◆ What this task involves: Gather all lines in the records below that include the word "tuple".

◆ Exercise material:
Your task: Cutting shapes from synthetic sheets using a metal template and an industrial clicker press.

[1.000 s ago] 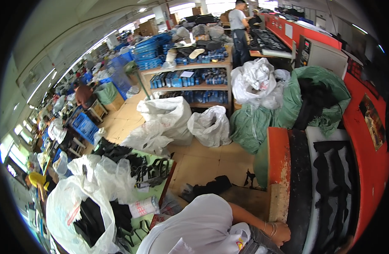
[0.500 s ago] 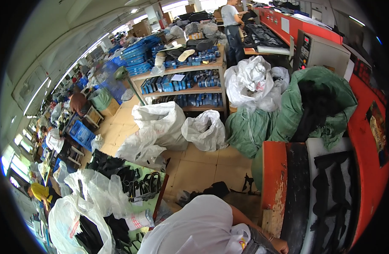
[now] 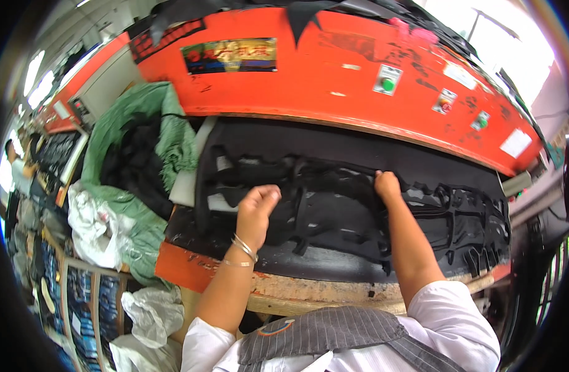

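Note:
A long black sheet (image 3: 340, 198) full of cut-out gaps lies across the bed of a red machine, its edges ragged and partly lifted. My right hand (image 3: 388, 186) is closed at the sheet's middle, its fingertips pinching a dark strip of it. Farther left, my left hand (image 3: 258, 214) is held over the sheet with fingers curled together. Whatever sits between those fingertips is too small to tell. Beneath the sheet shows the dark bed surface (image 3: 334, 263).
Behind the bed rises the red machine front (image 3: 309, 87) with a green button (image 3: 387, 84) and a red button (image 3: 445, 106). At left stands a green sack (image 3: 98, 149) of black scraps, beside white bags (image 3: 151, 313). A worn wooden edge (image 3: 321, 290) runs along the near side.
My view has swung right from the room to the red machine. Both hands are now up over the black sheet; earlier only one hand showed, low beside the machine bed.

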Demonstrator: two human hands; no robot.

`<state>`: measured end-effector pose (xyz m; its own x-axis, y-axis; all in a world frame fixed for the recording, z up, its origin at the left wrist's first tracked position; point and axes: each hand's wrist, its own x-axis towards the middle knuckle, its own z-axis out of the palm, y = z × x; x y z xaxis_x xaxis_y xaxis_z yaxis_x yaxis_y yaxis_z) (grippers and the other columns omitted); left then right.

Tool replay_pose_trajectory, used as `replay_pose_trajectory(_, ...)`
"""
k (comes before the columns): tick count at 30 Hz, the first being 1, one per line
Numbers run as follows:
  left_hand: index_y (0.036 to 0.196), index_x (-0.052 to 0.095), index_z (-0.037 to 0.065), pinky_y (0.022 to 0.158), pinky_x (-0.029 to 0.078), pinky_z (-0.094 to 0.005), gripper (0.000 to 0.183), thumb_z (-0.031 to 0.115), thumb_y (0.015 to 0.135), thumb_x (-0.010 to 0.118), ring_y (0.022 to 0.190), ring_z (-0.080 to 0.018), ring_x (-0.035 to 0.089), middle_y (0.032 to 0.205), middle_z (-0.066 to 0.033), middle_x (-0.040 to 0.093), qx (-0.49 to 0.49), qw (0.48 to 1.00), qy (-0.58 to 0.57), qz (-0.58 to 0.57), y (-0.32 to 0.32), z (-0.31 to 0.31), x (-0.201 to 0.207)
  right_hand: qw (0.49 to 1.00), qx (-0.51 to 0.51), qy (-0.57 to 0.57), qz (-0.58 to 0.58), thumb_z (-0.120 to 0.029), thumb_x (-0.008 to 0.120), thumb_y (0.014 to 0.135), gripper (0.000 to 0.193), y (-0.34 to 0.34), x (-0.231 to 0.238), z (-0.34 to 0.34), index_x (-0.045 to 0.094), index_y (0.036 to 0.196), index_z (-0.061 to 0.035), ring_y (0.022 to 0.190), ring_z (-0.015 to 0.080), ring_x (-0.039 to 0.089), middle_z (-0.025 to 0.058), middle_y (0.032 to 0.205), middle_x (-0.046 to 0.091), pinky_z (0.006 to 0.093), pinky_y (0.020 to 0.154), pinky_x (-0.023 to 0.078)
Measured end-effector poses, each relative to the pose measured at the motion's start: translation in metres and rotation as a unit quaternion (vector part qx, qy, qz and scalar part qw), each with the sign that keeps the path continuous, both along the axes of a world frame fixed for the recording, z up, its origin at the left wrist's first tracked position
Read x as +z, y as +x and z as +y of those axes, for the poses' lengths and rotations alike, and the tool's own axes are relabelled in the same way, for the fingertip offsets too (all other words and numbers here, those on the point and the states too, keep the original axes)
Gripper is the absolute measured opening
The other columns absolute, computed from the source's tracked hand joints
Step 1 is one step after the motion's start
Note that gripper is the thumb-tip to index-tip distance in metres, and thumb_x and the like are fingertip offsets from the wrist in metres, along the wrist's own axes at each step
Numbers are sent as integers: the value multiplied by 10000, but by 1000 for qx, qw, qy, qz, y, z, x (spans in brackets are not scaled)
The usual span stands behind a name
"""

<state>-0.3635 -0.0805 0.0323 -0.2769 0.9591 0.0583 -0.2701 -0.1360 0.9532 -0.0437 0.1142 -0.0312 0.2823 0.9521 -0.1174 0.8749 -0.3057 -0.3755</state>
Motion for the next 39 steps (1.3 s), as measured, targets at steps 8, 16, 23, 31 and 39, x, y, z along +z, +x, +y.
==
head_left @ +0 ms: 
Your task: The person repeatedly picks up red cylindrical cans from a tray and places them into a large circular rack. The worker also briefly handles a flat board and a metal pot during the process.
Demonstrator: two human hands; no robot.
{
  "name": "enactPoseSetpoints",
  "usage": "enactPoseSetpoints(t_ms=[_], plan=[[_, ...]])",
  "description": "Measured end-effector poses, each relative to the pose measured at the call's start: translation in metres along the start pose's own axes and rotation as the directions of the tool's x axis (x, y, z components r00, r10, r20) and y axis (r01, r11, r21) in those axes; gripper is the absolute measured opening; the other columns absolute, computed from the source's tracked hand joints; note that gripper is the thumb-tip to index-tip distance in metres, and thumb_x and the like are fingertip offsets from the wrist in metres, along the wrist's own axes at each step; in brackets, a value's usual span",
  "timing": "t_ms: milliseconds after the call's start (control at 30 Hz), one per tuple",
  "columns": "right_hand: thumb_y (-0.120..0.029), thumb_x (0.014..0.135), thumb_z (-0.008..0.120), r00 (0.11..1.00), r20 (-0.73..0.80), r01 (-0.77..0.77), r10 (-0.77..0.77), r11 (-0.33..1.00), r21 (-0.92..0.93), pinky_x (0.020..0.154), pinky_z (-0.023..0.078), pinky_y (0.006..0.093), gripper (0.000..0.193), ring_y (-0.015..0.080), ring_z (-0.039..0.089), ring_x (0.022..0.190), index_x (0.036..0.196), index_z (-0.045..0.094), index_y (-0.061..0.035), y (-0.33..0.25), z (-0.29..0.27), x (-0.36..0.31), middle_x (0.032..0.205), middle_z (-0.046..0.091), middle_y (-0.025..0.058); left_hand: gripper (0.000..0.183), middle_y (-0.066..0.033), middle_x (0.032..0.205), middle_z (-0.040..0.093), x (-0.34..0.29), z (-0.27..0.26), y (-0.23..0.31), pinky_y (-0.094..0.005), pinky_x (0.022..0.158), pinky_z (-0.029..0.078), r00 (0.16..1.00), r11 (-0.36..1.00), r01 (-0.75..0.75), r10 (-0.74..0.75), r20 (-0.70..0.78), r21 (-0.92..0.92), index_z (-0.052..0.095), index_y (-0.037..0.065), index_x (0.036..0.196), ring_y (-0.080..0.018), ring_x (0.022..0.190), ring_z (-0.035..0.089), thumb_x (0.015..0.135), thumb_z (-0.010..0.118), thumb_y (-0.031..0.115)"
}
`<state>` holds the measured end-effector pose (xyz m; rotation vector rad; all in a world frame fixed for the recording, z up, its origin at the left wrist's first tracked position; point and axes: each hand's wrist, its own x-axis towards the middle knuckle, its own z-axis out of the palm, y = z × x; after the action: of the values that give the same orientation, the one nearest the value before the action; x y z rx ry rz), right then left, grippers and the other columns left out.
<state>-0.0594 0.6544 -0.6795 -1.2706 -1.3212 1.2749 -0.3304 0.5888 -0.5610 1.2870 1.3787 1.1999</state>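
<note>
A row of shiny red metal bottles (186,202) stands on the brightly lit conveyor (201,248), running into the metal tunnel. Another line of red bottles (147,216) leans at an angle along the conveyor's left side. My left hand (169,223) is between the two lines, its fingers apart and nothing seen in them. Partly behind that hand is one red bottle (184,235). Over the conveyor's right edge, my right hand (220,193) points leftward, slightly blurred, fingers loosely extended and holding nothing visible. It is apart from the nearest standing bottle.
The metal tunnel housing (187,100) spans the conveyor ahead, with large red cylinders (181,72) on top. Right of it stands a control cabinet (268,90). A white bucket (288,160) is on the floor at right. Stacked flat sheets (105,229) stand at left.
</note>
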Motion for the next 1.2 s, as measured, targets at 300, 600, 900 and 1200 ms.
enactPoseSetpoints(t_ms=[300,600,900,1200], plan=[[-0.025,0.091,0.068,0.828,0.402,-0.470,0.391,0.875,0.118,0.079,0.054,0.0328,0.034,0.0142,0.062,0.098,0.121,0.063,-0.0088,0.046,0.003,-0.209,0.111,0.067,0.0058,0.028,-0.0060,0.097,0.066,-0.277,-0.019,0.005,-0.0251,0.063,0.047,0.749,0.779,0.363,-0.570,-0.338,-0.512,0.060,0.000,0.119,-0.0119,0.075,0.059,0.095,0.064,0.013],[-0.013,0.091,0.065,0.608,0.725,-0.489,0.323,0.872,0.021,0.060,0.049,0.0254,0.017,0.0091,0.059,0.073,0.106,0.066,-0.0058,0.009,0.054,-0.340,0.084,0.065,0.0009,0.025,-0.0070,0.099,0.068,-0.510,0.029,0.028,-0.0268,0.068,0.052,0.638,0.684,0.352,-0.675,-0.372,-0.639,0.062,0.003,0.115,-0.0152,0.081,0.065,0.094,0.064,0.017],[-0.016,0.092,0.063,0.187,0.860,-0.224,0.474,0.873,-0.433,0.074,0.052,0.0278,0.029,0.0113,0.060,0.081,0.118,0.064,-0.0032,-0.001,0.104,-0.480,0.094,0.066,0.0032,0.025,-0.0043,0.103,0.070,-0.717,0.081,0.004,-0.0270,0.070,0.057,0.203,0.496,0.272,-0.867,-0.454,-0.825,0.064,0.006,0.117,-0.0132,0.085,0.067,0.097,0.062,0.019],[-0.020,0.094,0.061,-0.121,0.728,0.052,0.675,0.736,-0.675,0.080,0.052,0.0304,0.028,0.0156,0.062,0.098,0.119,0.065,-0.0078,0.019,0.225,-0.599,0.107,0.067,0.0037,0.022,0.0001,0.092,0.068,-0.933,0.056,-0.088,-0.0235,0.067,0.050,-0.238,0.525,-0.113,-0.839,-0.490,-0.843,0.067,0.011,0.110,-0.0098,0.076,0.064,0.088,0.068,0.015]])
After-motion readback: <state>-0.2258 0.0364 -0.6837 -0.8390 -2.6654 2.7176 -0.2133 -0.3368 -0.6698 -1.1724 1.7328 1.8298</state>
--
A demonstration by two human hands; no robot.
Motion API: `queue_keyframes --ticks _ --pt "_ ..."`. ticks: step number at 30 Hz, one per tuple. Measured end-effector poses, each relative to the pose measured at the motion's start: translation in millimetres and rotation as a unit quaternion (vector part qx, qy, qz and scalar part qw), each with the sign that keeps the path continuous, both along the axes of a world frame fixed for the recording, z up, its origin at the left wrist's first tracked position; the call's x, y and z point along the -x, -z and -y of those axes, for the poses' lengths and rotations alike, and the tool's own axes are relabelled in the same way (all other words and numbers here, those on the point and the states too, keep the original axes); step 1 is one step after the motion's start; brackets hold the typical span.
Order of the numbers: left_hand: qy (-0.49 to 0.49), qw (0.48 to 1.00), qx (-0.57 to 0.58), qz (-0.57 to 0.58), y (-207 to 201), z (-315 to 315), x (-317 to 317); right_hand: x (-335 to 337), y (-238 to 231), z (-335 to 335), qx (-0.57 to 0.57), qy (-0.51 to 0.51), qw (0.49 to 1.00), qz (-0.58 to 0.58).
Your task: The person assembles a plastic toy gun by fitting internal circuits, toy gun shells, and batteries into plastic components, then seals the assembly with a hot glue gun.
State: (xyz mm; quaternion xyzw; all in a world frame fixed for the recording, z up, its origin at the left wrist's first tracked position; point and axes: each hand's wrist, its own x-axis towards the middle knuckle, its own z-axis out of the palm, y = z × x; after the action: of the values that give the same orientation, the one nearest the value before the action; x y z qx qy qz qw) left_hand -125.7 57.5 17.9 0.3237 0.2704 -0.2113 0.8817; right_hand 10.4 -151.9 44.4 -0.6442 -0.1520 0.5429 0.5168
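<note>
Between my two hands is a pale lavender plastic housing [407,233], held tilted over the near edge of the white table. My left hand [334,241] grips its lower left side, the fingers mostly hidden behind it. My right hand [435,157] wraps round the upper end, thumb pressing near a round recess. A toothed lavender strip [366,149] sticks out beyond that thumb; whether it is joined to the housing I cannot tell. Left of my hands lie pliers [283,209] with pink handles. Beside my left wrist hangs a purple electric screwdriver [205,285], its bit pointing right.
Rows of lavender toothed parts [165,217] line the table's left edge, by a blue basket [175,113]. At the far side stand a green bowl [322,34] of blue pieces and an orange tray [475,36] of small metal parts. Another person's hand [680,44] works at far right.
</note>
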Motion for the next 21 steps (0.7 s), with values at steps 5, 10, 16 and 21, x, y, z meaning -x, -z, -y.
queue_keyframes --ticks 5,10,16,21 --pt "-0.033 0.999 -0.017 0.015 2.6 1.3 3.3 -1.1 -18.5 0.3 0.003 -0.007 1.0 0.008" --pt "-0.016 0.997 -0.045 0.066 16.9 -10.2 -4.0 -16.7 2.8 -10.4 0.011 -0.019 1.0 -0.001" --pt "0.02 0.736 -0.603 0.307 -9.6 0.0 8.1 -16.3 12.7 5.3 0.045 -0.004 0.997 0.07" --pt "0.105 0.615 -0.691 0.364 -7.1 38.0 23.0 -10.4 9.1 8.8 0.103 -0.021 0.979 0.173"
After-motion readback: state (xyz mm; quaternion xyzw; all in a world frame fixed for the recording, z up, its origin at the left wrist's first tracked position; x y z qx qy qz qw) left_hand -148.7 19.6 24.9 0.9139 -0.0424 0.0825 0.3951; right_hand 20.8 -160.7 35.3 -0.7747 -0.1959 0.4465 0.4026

◆ Written reply:
  "timing": "t_ms: milliseconds after the call's start (control at 30 Hz), one per tuple",
Motion API: `queue_keyframes --ticks _ --pt "_ ..."`. ticks: step number at 30 Hz, one per tuple. Measured end-effector poses, each relative to the pose measured at the motion's start: translation in millimetres and rotation as a unit quaternion (vector part qx, qy, qz and scalar part qw), each with the sign that keeps the path continuous, both along the axes of a world frame fixed for the recording, z up, its origin at the left wrist's first tracked position; the call's x, y and z point along the -x, -z and -y of those axes, for the poses' lengths and rotations alike, and the tool's own axes are relabelled in the same way (all other words and numbers here, those on the point and the states too, keep the original axes); step 1 is one step after the motion's start; brackets hold the typical span.

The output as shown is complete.